CDMX.— México y Canadá diseñan un plan económico bilateral que busca acelerar inversiones, cadenas productivas y cooperación estratégica fuera de la discusión formal del T-MEC. El anuncio coloca a ambos socios ante una realidad geopolítica más compleja y menos predecible.
El secretario de Economía, Marcelo Ebrard, adelantó que el programa incluirá minerales, infraestructura portuaria y seguridad de las cadenas de suministro. El mensaje central fue claro: “no estamos en una zona de confort como en el pasado”, una frase que refleja la nueva lógica de riesgos comerciales en América del Norte.

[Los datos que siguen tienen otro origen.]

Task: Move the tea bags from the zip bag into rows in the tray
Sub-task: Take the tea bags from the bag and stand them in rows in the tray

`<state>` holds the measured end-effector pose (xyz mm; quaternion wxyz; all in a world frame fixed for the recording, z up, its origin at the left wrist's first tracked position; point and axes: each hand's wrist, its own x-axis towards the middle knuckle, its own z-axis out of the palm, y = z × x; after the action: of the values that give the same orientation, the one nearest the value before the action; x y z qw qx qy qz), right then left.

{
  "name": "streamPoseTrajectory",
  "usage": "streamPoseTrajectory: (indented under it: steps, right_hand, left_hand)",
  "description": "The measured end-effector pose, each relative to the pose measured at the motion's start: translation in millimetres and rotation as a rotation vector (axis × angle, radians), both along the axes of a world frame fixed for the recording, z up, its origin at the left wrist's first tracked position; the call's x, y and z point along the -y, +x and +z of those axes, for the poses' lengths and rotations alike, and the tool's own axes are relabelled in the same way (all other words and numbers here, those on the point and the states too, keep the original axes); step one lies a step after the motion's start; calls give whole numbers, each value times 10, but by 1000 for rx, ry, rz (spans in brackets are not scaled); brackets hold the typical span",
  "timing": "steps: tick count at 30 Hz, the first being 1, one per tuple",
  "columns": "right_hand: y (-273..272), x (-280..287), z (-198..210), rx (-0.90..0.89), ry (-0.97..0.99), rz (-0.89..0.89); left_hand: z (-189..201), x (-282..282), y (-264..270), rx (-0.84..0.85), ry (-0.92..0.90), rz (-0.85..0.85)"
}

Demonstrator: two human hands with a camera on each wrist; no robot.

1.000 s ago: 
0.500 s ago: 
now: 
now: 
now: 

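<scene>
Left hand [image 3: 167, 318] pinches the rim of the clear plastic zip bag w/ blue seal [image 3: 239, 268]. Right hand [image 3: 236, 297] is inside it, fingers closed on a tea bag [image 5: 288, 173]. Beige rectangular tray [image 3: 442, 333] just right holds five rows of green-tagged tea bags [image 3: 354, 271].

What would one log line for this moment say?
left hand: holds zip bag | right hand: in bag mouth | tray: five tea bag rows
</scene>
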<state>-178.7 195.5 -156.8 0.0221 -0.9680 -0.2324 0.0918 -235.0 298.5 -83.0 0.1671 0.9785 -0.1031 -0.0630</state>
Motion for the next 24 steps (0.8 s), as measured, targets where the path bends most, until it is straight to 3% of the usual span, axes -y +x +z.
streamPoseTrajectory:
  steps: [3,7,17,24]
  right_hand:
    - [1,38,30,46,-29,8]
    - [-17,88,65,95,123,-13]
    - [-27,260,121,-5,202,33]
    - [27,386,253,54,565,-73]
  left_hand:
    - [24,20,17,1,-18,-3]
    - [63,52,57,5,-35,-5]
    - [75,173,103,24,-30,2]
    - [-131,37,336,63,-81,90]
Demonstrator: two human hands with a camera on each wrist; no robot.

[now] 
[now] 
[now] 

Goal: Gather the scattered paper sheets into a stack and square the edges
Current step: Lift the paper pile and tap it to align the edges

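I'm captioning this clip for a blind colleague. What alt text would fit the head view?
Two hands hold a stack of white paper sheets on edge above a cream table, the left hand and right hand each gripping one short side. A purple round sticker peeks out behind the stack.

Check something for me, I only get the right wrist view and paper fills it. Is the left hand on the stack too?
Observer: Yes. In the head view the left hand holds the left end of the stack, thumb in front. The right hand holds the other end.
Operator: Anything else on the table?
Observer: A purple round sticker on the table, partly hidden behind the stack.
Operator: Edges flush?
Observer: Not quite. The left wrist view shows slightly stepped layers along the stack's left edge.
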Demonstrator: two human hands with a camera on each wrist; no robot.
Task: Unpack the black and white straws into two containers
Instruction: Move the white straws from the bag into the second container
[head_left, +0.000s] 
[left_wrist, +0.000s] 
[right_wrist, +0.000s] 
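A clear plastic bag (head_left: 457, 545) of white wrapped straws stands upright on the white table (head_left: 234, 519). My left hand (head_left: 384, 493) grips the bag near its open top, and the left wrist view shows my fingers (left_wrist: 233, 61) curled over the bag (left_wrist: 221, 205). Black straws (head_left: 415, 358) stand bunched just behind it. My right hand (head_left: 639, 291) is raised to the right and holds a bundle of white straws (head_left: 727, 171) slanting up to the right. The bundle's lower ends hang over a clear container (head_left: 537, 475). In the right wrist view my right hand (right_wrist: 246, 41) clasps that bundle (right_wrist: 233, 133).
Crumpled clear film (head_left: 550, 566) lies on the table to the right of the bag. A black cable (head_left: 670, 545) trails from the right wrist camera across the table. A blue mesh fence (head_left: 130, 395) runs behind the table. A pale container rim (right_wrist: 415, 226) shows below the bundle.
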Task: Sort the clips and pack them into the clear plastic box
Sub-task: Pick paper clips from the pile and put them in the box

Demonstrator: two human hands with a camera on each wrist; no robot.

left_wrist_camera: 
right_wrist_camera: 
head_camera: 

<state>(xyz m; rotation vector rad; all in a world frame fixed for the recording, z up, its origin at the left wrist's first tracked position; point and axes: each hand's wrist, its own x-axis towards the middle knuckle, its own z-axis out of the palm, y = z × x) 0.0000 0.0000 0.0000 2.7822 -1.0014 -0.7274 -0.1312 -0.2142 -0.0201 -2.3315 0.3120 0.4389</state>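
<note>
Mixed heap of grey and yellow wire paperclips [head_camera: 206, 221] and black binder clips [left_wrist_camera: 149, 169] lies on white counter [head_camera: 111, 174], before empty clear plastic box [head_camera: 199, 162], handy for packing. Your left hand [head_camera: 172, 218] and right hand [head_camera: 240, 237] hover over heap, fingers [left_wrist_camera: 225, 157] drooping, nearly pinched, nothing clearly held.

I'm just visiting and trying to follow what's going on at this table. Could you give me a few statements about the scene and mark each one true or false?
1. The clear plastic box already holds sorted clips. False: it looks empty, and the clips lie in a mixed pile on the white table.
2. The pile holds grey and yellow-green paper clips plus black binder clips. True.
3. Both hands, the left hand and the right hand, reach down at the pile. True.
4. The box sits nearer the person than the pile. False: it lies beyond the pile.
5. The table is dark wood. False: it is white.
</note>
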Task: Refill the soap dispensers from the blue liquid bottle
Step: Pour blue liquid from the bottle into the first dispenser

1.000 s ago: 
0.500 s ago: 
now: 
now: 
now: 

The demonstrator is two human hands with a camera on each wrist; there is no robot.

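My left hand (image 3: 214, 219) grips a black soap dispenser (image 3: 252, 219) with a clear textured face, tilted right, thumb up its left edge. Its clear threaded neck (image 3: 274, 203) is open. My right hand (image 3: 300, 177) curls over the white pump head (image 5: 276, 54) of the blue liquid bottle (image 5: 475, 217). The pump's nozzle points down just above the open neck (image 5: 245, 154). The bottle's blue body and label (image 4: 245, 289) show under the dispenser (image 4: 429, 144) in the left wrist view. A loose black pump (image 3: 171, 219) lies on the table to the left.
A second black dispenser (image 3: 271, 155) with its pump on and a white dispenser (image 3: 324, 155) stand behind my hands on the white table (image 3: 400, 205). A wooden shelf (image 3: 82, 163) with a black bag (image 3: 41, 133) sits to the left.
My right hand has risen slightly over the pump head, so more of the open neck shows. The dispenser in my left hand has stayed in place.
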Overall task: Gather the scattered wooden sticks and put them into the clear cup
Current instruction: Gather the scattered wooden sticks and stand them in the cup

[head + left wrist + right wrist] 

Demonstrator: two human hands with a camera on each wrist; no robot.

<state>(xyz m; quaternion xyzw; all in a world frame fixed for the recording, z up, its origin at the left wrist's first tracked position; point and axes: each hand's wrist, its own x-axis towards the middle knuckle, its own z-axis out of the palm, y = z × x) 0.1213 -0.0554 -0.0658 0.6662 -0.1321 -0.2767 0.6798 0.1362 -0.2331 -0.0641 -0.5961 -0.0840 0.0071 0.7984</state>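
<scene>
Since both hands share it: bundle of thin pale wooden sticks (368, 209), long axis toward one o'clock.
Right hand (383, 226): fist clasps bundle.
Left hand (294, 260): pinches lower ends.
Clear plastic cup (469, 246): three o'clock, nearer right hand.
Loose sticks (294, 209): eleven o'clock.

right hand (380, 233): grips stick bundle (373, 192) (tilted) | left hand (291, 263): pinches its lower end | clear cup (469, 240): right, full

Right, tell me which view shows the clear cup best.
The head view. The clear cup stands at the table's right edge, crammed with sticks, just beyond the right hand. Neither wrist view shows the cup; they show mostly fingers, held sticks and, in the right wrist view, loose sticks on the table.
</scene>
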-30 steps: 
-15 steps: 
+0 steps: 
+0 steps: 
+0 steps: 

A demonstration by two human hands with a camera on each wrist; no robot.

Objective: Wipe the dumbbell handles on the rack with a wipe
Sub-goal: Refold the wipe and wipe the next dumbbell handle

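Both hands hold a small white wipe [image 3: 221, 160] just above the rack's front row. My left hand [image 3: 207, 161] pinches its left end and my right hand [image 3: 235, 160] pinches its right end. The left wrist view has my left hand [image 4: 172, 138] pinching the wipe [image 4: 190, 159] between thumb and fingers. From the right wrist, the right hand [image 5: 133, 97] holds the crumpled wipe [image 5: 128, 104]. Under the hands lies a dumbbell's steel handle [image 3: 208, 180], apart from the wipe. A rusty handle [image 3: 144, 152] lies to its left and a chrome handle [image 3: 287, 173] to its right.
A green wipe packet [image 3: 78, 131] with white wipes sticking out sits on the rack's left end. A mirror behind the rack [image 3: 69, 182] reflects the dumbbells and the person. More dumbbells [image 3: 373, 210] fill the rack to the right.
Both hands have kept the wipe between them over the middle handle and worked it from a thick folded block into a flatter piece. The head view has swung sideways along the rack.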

El enfoque, visto con el lente financiero, apunta a reducir dependencia de un solo mercado y preparar a México para escenarios de presión comercial. La relación bilateral ha crecido 12 veces en tres décadas, y ahora la apuesta es acelerar esa integración con proyectos concretos y capital cruzado.
SEGURIDAD: LA VARIABLE ECONÓMICA SILENCIOSA
El ministro canadiense Dominic LeBlanc introdujo el factor que más interesa a los inversionistas: seguridad pública. Señaló que el crecimiento de la inversión requiere ver prioridades claras en esta materia, mientras Canadá y México amplían la cooperación entre agencias policiales y militares.
Desde la perspectiva financiera, este punto pesa más que cualquier discurso. En inversiones mineras, logísticas y manufactureras, el costo del riesgo puede modificar decisiones multimillonarias. El caso reciente de trabajadores mineros asesinados en Sinaloa elevó el tema a la mesa bilateral, aunque el gobierno mexicano sostiene que no afectará la relación económica.
Ebrard confirmó que la seguridad será incluida dentro del plan de acción que se presentará en el segundo semestre del año. La lectura es pragmática: sin certidumbre territorial no hay expansión de cadenas productivas.

MÁS ALLÁ DEL TRATADO
El movimiento ocurre mientras se acerca la revisión del T-MEC y aumentan las tensiones comerciales en la región. Para México, reforzar la relación directa con Canadá significa diversificar riesgos y atraer inversiones tecnológicas, especialmente en minerales críticos y procesos de refinación donde Ottawa tiene ventaja.
El dato relevante es otro: ya se analiza inversión mexicana en Quebec. Eso cambia la narrativa habitual y abre espacio a una integración menos asimétrica. El mensaje hacia el mercado es que el vínculo bilateral puede sostenerse incluso fuera del ritmo político del tratado regional.